Well, I won’t keep you in suspense, our stuff made it okay. After a month and a half, a side trip to a North Carolina port and a week in Hamburg customs, our stuff arrived at our doorstep on June 11th. Susanne had to go through a lot of hoops proving that she was who she was and that she had actually lived in US for customs to release our stuff. That was scary. But in the end, everything arrived safely, nothing broken, all boxes accounted for. Both shipping companies, the US and the one we used here to get our stuff in Hamburg were excellent. I highly recommend both and will provide the names and links to their sites in the next post.

It was like Christmas again when we opened up the boxes. After a move like this, one tends to forget exactly what one packed and what one has gotten rid of. It is more than a pleasant surprise seeing something I was not sure I had kept. It was also nice to have more than a couple of pairs of jeans and a coat. It is not warm here. Someone told me it was summer, I don’t believe them. I’ll believe it when I see it!

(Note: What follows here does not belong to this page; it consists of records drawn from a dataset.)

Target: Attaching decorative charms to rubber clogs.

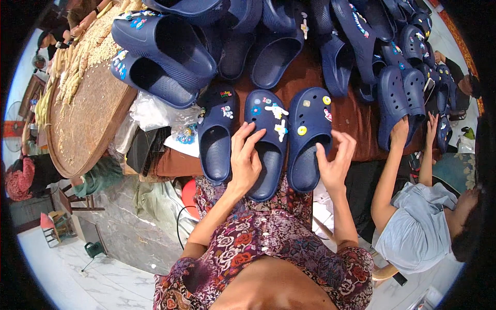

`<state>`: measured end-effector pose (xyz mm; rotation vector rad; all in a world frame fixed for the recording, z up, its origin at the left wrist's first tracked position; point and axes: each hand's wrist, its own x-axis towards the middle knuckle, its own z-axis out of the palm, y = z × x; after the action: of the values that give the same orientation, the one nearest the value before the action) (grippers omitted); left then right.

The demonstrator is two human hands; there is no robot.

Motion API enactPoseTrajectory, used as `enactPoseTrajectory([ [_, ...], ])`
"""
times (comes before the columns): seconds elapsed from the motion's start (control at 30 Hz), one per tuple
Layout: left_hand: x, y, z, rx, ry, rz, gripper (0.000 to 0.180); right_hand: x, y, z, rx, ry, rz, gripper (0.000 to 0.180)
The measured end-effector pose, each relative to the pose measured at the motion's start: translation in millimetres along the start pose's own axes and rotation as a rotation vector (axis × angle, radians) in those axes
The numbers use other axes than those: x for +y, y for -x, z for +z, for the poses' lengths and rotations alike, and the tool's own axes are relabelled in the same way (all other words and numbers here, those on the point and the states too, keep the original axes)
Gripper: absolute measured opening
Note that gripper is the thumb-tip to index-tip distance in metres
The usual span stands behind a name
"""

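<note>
Three navy clogs lie in a row before me, toes pointing away. My left hand (pixel 246 159) rests on the left side of the middle clog (pixel 267 181), fingers spread over its strap; that strap bears a blue flower and white character charms. Beside the right clog (pixel 305 170) is my right hand (pixel 337 159), open, its thumb over the foot opening and its fingers apart along the outer side. Yellow-and-white round charms and a pink one sit on that clog. The left clog (pixel 215 150) has a small white character charm and a colourful one, and no hand on it.
Many more navy clogs (pixel 170 46) are heaped across the far side of the brown-covered table (pixel 175 164). Clear plastic bags (pixel 155 111) lie at left, near a round wooden tray (pixel 77 129) of pale kernels. At right, a person in grey (pixel 423 222) handles a pair of clogs (pixel 393 98).
</note>
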<state>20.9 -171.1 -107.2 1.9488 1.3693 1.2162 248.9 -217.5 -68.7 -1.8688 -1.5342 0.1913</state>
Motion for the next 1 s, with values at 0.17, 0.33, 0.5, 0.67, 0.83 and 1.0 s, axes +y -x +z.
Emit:
enactPoseTrajectory([
  [0.17, -1.8, -0.9, 3.5, 0.012, 0.084, -0.037, 0.052, 21.0, 0.9, 26.6, 0.006, -0.117, 0.015, 0.051],
  [0.33, -1.8, -3.9, -2.6, 0.037, 0.030, -0.048, 0.051, 29.4, 5.4, 21.0, -0.053, -0.132, 0.009, 0.054],
  [0.5, -3.0, -4.1, -4.9, 0.040, 0.013, -0.044, 0.049, 7.9, 3.7, 12.4, -0.081, -0.211, -0.062, 0.051],
  [0.67, 4.9, 1.1, -9.9, 0.108, 0.039, 0.047, 0.042, -18.1, -21.0, 3.6, -0.132, -0.179, -0.169, 0.042],
  [0.83, 21.6, 18.5, -12.8, 0.084, 0.069, 0.137, 0.040, -37.7, -53.7, 16.0, -0.363, 0.126, -0.433, 0.031],
  [1.0, 26.2, 30.8, -7.7, 0.004, 0.141, 0.084, 0.042, -44.3, -62.7, 50.0, -0.363, 0.213, -0.502, 0.021],
])
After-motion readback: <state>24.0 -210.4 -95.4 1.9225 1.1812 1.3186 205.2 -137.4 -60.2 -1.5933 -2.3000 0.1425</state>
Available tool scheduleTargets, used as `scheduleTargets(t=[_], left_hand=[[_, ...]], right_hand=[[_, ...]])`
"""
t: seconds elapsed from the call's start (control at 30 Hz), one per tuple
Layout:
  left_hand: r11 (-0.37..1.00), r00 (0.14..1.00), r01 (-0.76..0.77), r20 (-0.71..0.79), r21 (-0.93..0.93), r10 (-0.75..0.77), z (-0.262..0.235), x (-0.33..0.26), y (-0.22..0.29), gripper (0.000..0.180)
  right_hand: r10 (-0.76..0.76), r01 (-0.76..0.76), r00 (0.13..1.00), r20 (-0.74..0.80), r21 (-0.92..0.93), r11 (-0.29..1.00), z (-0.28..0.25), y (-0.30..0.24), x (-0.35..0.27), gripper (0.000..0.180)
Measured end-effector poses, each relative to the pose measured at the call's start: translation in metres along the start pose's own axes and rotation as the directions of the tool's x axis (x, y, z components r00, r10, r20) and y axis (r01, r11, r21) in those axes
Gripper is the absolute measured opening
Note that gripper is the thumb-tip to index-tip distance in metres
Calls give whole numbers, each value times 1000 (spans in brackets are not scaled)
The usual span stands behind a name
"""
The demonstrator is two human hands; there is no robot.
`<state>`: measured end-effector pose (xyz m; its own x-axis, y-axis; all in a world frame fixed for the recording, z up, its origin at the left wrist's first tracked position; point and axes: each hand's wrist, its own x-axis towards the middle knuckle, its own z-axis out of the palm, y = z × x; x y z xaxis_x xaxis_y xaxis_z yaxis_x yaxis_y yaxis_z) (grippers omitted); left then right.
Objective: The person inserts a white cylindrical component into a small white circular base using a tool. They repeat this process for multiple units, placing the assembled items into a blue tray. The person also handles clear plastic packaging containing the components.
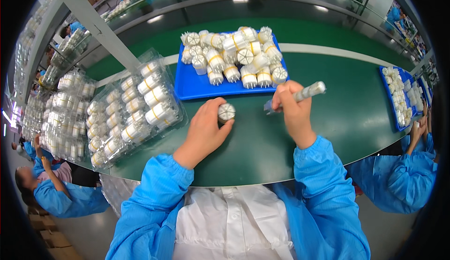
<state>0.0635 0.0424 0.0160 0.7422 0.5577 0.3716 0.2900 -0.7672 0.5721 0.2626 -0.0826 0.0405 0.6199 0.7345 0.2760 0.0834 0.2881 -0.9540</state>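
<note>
My left hand [202,128] is closed around a short white cylindrical part [226,112], its round spoked end turned upward. My right hand [296,114] grips a thick pen-like tool [311,90], pale and partly see-through, with a bluish lower end near the table. The tool and the part are apart. Just beyond both hands sits a blue tray [190,90] heaped with similar white cylinders [246,56], many with a yellow band and prongs on one end. Some lie sideways; others stand on their prongs.
Left of my hands, a clear plastic blister tray [180,119] holds rows of the same cylinders, beside stacked filled trays [65,112]. A grey post [96,25] rises there. On the right, another blue tray [398,124] lies near a co-worker's blue sleeve [398,180]. The green table [253,161] curves toward me.
</note>
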Motion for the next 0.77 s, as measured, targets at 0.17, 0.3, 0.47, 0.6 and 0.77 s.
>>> scheduleTargets(t=[0.17,0.3,0.47,0.6,0.77], left_hand=[[986,999,26,-50,164,-18,-14,-4,-10,50],[937,995,-59,-57,343,84,-30,14,13,50],[917,985,-100,-92,387,146,-26,72,15,35],[919,998,-54,28,391,47,-23,97,-7,32],[934,996,-60,87,351,31,-6,113,-18,40]], right_hand=[[11,-11,998,59,-14,1000,9,8,-2,34],[-7,11,997,79,-52,999,8,13,-6,32],[-119,128,991,57,-186,974,7,35,-10,18],[-161,190,980,120,-294,937,11,28,0,29],[-168,194,981,101,-351,916,-1,26,0,34]])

So what have I learned from all of this? Too much stuff is not good. Susanne and I were being smothered by our own stuff. “Can’t throw that out, might need it one day”, “”I can just fix this up and yatta, yatta”, “I can’t throw that out, it belonged to my long dead…….”. Sooner or later one has to go through the STUFF one has accumulated throught out one’s life and say “DO I REALLY NEED THIS?”. I found the answer to be, no-probably not. I really don’t miss the stuff I have gotten rid of, hell I can’t even remember most of it. It’s  like getting rid of old baggage, I felt myself getting lighter, not being dragged down by material things. Life is better without a sea of STUFF. Plus I get to buy some new stuff! WOOOHOOO!